* ASSIGNED TASK
Please take the records that follow and repeat exactly the lines starting with the line with "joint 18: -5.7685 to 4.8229" and going on through the line with "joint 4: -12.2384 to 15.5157".

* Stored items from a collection
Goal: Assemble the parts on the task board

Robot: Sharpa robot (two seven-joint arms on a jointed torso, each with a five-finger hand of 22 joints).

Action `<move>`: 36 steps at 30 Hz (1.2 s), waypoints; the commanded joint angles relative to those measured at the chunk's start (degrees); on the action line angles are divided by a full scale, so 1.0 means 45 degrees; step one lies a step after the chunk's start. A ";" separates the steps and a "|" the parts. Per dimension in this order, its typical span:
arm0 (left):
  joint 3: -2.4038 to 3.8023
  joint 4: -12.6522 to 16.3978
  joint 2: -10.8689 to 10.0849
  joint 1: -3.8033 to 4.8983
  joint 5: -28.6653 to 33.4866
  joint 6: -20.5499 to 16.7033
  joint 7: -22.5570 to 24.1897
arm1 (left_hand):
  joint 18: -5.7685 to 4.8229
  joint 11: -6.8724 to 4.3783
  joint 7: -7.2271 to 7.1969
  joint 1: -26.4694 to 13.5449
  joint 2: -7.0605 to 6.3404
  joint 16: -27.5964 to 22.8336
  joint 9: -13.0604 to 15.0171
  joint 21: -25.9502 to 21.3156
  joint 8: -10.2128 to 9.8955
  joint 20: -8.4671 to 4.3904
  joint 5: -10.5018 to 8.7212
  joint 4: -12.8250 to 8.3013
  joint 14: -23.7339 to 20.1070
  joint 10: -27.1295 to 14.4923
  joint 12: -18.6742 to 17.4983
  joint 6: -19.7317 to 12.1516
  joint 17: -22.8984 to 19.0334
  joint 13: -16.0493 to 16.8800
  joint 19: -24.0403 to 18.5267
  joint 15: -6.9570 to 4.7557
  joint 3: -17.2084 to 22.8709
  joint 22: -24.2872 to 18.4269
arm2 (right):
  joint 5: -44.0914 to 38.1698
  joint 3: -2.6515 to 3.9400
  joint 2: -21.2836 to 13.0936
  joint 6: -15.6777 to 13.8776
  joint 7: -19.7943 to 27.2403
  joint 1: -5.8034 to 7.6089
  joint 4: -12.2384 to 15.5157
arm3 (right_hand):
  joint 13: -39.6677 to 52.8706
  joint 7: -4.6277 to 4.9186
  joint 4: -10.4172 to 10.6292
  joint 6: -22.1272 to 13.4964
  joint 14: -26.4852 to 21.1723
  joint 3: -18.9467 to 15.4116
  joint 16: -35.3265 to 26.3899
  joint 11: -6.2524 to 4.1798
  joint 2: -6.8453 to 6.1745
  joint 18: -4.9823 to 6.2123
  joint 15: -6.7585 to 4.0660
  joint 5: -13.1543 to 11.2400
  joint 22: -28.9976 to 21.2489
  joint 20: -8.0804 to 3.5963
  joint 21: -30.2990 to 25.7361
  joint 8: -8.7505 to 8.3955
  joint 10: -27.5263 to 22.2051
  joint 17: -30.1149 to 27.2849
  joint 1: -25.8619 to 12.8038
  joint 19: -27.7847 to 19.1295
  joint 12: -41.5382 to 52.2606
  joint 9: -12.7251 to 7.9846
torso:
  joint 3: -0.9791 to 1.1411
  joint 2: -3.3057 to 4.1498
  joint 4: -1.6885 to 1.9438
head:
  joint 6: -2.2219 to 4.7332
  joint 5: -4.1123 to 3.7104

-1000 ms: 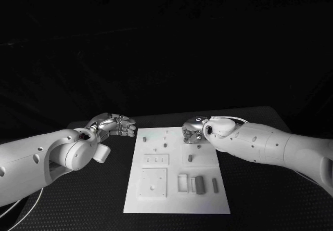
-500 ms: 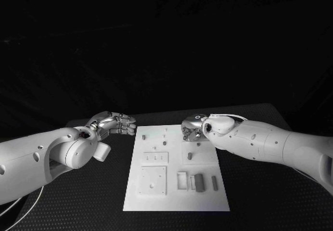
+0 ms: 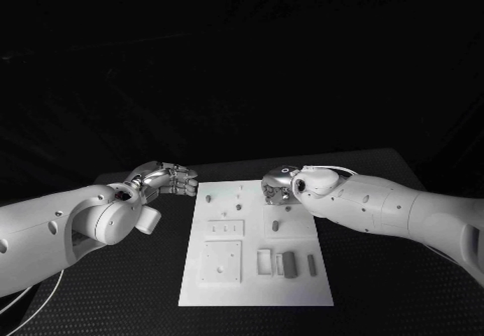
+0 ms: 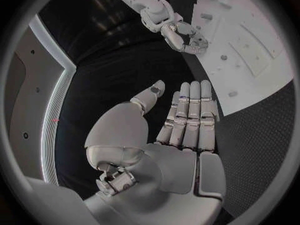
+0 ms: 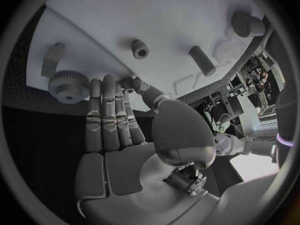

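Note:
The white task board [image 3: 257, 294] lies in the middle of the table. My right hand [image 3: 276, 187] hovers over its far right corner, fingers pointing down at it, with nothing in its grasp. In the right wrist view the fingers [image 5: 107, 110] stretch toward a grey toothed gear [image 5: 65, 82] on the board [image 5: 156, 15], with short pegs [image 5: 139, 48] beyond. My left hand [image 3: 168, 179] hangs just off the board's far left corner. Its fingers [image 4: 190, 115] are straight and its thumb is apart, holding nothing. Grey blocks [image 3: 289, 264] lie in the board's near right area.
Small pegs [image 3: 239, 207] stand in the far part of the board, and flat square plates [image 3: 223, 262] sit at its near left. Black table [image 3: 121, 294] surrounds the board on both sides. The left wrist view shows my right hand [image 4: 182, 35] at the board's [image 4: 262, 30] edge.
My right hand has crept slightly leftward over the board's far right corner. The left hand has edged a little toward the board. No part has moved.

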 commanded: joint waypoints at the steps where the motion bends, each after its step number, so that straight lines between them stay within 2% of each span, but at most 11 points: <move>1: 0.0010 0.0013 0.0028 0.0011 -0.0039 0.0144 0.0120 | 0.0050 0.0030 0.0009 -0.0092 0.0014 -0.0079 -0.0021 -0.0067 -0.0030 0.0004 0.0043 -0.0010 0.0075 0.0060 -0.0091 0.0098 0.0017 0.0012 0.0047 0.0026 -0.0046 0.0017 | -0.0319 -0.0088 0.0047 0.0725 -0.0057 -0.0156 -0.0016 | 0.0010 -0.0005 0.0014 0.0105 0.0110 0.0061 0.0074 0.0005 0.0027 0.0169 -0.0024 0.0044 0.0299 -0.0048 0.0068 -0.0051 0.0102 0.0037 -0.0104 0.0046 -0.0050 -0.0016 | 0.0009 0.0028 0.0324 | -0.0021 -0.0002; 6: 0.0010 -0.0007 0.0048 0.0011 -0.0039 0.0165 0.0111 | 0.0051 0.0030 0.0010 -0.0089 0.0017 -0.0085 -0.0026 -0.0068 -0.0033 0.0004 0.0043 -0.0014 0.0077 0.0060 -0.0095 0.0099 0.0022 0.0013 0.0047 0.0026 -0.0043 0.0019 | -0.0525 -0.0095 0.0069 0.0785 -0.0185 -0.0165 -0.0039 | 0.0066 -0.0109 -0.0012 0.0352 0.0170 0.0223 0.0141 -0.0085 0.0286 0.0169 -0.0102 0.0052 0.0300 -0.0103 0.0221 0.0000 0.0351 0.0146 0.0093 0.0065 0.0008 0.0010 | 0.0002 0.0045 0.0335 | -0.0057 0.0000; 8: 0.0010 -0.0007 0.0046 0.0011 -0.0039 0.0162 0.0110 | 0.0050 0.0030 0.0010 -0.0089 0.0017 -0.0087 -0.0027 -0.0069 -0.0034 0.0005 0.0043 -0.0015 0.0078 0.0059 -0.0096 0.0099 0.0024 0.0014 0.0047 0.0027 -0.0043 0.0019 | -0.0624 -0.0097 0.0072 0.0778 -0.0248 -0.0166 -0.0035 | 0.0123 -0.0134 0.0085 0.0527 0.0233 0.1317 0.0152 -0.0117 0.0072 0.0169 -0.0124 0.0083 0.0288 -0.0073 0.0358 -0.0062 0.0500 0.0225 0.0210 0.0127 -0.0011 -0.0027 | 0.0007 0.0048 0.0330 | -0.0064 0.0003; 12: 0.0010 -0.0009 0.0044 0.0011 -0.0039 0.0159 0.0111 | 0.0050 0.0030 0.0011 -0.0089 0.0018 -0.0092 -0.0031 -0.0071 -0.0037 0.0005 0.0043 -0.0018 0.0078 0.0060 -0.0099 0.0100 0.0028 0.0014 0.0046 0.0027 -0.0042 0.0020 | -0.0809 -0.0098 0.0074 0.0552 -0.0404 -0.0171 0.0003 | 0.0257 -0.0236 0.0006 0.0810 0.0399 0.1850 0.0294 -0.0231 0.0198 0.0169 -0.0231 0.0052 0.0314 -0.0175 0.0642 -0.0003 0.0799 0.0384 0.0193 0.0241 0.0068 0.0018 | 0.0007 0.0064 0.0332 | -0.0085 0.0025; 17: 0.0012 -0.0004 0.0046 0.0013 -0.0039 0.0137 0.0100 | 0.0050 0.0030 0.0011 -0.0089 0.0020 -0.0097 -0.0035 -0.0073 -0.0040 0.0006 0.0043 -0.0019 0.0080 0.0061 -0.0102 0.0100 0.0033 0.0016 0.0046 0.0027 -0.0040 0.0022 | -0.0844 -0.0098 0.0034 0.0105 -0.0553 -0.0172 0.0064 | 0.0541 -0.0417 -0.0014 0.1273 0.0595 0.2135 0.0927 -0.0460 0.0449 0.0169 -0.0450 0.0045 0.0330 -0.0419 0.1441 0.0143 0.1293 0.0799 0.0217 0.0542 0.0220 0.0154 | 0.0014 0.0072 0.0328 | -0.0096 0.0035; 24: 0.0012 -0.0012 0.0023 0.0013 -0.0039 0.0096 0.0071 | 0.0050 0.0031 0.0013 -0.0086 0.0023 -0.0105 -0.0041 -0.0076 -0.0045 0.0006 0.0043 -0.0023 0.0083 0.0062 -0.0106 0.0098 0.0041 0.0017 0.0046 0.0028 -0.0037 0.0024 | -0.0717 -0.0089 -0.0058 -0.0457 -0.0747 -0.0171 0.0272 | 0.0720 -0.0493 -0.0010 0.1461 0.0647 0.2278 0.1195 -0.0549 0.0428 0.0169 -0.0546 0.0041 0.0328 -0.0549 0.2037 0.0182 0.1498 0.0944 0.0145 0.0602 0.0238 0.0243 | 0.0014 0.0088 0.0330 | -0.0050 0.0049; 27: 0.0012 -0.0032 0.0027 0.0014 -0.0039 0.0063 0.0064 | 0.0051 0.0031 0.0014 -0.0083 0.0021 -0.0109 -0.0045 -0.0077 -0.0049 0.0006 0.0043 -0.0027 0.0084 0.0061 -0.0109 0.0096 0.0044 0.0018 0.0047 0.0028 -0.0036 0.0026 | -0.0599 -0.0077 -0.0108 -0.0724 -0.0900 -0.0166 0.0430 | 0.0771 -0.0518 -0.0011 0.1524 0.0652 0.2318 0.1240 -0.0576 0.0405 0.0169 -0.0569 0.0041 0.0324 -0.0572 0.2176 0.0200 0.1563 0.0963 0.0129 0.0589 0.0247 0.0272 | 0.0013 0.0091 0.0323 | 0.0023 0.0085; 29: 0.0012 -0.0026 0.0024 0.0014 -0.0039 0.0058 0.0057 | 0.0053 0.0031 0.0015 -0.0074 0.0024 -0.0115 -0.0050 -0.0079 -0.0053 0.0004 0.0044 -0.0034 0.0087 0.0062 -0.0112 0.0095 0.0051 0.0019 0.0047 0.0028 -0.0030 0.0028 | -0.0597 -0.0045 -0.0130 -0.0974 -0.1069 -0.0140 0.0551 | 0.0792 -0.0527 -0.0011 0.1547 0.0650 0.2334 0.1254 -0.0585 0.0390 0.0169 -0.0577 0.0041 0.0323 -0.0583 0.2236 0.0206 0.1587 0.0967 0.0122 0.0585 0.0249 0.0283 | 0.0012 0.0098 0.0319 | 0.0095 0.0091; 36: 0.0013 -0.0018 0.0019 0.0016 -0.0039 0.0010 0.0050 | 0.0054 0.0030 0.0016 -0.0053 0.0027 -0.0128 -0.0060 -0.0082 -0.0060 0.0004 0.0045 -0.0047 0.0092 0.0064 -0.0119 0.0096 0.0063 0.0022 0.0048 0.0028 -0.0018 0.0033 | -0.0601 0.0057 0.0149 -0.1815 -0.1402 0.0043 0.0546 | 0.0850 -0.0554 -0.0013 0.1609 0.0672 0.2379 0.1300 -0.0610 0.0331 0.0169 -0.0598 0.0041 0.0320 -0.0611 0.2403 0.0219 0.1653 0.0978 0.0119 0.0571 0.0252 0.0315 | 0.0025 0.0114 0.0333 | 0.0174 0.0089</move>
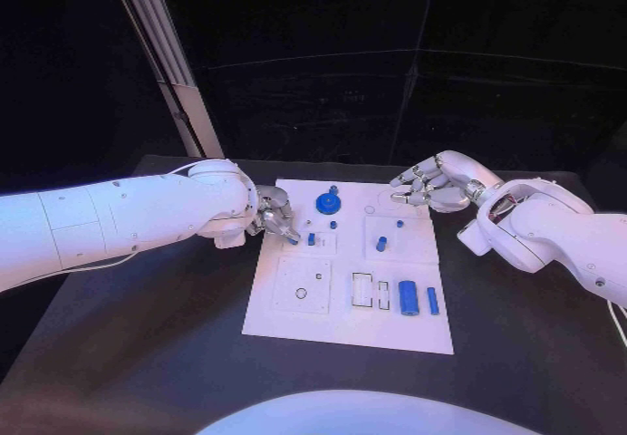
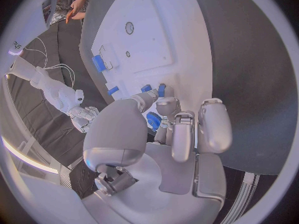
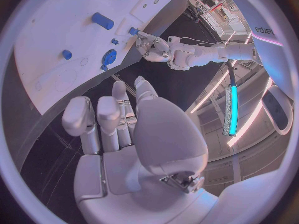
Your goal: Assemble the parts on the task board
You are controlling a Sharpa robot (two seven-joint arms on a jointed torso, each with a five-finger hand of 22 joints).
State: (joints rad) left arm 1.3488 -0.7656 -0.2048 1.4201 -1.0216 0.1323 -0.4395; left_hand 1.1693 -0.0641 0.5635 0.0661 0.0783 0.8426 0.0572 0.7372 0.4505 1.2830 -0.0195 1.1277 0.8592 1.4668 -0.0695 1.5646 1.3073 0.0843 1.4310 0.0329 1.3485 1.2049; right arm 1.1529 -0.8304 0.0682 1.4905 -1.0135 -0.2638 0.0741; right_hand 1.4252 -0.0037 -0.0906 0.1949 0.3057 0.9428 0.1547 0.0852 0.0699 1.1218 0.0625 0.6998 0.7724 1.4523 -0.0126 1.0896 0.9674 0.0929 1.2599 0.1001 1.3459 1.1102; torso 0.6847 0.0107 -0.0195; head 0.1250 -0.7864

* SOLUTION
  joint 18: -5.7685 to 4.8229
  joint 11: -6.8724 to 4.3783
  joint 7: -7.2271 to 7.1969
  joint 1: -26.4694 to 13.5449
  joint 2: -7.0605 to 6.3404
  joint 16: -27.5964 to 22.8336
  joint 9: -13.0604 to 15.0171
  joint 21: -25.9502 to 21.3156
  joint 8: -10.2128 to 9.8955
  joint 20: -8.4671 to 4.3904
  joint 5: -10.5018 to 8.7212
  joint 4: -12.8250 to 8.3013
  joint 14: -23.7339 to 20.1070
  joint 10: -27.1295 to 14.4923
  joint 12: -18.6742 to 17.4983
  joint 6: -19.7317 to 12.1516
  joint 17: -22.8984 to 19.0334
  joint 13: -16.0493 to 16.8800
  joint 19: -24.0403 to 18.5267
  joint 15: -6.9570 to 4.7557
  joint 3: -17.2084 to 22.8709
  joint 22: -24.2872 to 18.4269
arm2 (right):
  joint 5: -44.0914 to 38.1698
  joint 3: -2.6515 to 3.9400
  joint 2: -21.2836 to 13.0936
  joint 6: -15.6777 to 13.8776
  joint 7: -19.7943 to 27.2403
  joint 1: -5.8034 to 7.6089
  joint 4: -12.2384 to 15.5157

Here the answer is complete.